Task to complete: Start at the line holding "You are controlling". Write out that line and each one after it to the end of the data, unchanged.

BEGIN Source material

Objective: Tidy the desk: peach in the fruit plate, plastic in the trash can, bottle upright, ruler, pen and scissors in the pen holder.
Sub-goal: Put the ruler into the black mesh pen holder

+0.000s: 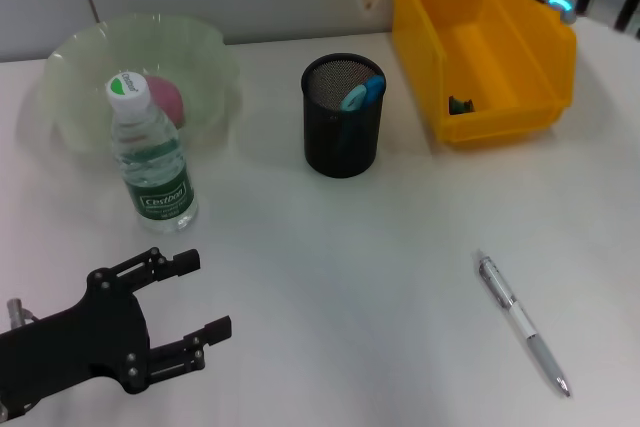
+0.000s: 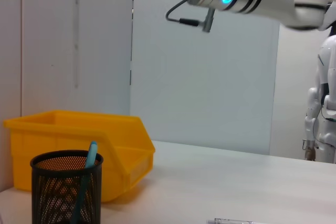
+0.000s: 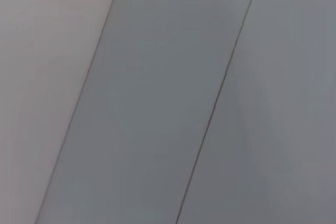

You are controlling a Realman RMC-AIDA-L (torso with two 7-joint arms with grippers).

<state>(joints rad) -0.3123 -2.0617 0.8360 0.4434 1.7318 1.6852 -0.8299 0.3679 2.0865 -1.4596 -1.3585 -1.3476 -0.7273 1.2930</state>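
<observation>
Pen [image 1: 522,323] lies on desk [image 1: 380,247], well apart from left gripper's [image 1: 198,297] spread jaws.

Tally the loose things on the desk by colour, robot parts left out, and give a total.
Green or clear with green: 2, the fruit plate and the bottle
Pink: 1, the peach
Black: 1, the pen holder
Blue: 1, the scissors in the pen holder
Yellow: 1, the trash can
Silver and white: 1, the pen
Total: 7
</observation>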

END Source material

Written solution:
You are controlling a Realman RMC-AIDA-L (torso with two 7-joint arms with grippers).

<state>(joints rad) -0.3123 -2.0617 0.8360 0.4434 1.7318 1.6852 -0.8299 0.3679 2.0865 -1.4596 -1.3585 -1.3476 -0.7273 1.2930</state>
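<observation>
Pen [image 1: 522,323] lies on desk [image 1: 380,247], well apart from left gripper's [image 1: 198,297] spread jaws.

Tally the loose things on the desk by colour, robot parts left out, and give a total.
Green or clear with green: 2, the fruit plate and the bottle
Pink: 1, the peach
Black: 1, the pen holder
Blue: 1, the scissors in the pen holder
Yellow: 1, the trash can
Silver and white: 1, the pen
Total: 7
</observation>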

No further output is needed.